> To do
Reproduce the listing that follows in full. Omit its images.

> Recorded information
-- -- --
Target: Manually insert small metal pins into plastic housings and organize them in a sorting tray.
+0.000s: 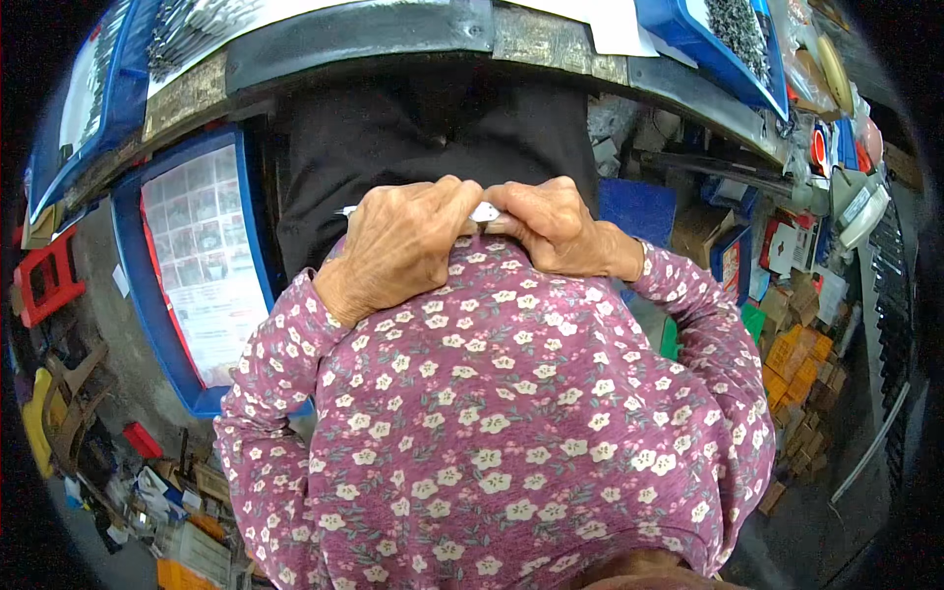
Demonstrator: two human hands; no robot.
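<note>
Right now you are holding both hands close against your floral shirt (pixel 492 413), left hand (pixel 398 241) and right hand (pixel 560 226) meeting, fingers (pixel 447 202) curling shut and pinching a thin white strip (pixel 485 211) between them, below the tabletop (pixel 551 44) edge.

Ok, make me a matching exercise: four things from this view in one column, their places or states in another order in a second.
1. left hand
2. right hand
3. small pale part
4. blue tray of sorted bags

A. standing at the person's left
B. pinched between both hands
C. closed on the part's left end
D. closed on the part's right end

Pairs: 1-C, 2-D, 3-B, 4-A
</note>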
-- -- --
> Exercise solution
Target: Manually insert small metal pins into plastic housings and organize them in a sorting tray.
+0.000s: 
Demonstrator: two human hands; no robot.
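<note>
Right now you are holding both hands close against your floral shirt (pixel 492 413), left hand (pixel 398 241) and right hand (pixel 560 226) meeting, fingers (pixel 447 202) curling shut and pinching a thin white strip (pixel 485 211) between them, below the tabletop (pixel 551 44) edge.

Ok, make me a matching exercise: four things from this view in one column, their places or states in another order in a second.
1. left hand
2. right hand
3. small pale part
4. blue tray of sorted bags

A. standing at the person's left
B. pinched between both hands
C. closed on the part's left end
D. closed on the part's right end

Pairs: 1-C, 2-D, 3-B, 4-A
</note>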

No more output remains.